BB: I can't explain why but from the earliest age, scary stuff always had the most power over me. As a kid of the late 70's and early 80's, I was lucky enough to catch the tail end of the "TV Horror Host" era - when there were still TV shows, hosted by weird characters, dedicated to showing old black and white horror movies. There were a couple of different shows like this that I watched every week as a kid. So from early childhood I saw all the Universal classic horror films on TV and picked up on this whole history of monster movies. I feel very lucky that I was able to experience The Wolf Man, King Kong, Frankenstein, Dracula, Dr. Jeckyll and Mister Hyde, all those classic old horror movies, by the time I was in kindergarten, and they became like sacred texts in my mind. So I was just fascinated by anything scary, and wanted to explore every bit of it. Around the age of 9 or 10 I became aware that there was this new writer named Stephen King. I would go to the bookstore and see these scary covers on his early novels, and felt intensely curious about them. But I was too intimidated by their length to try reading them. I saw them as "grown-up" books - too big for a kid to finish. I saw the movie Creepshow when it first came out in 1982, and it instantly became one of my favorite movies. Creepshow left as big an impression on me as Star Wars and Raiders of the Lost Ark did. I learned that Stephen King had written this movie and that's when I decided, "Okay, I gotta start reading this guy's books, I don't care how long they are." I bought Night Shift, which seemed like an easy one to start with, because it was a collection of short stories. Reading that whole book gave me the bravery at a young age to tackle novels, and I started reading all of King's books. It was also around the age of 10 that I found the Creepshow comic book, which was drawn by Bernie Wrightson. And that was it. If I had to pinpoint a single moment when I decided I wanted to draw horror art for the rest of my life, that was it.

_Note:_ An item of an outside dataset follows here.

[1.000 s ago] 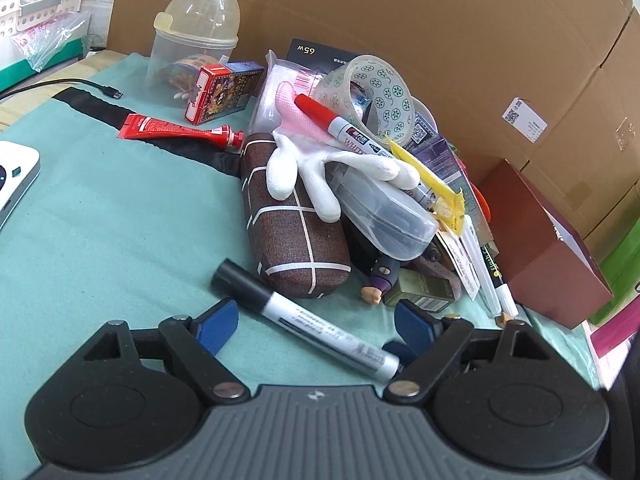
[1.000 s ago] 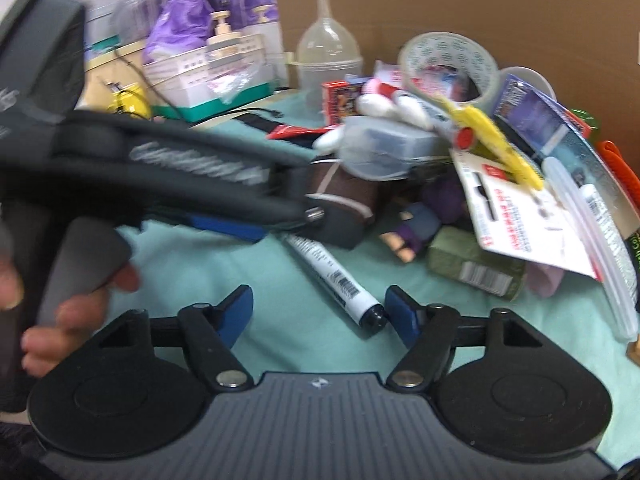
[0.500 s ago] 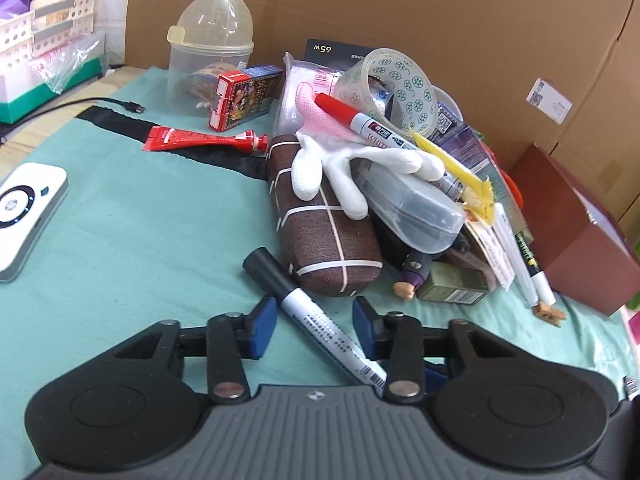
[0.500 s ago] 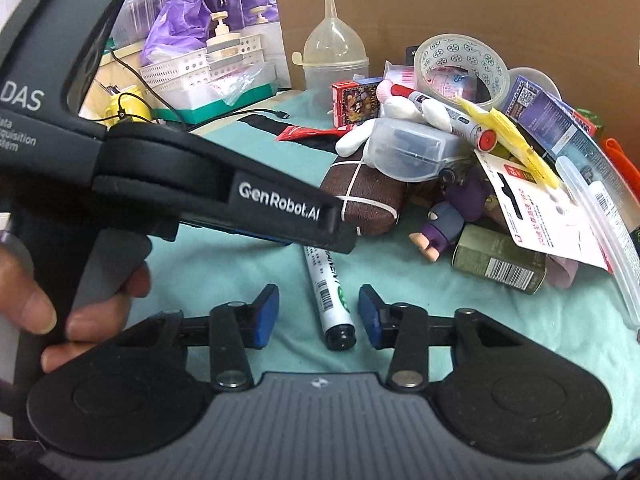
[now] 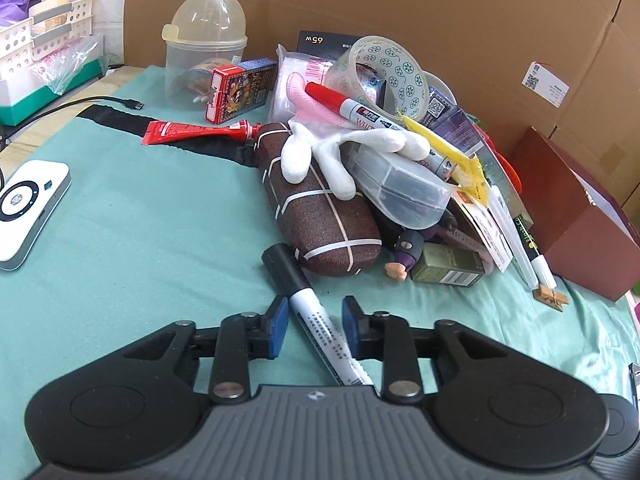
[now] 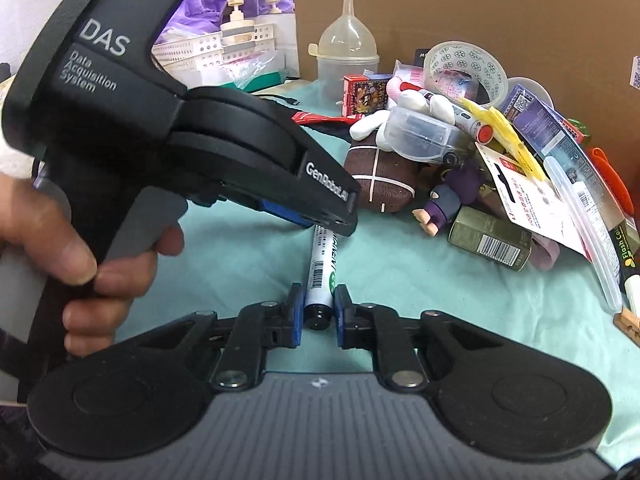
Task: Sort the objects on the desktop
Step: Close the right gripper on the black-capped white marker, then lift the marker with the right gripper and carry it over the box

Where is the real money at in comic creating?

BB: I suppose the answer to that question probably depends on your definition of "real money". So far I haven't figured out a way to make money doing comics that is even remotely comparable to what I make at my day job. If I ever start to believe that such a thing is possible, I will be happy to pursue a comics career more seriously, and crank out a ton of new comics and graphic novels. Till then, I prefer to retain my financial security, and do comics as a hobby on the side, as spare time allows. Based on my experience it would seem financially irresponsible to do otherwise.

When your making comics what's going on around you? Music, what kind? Silence? TV on?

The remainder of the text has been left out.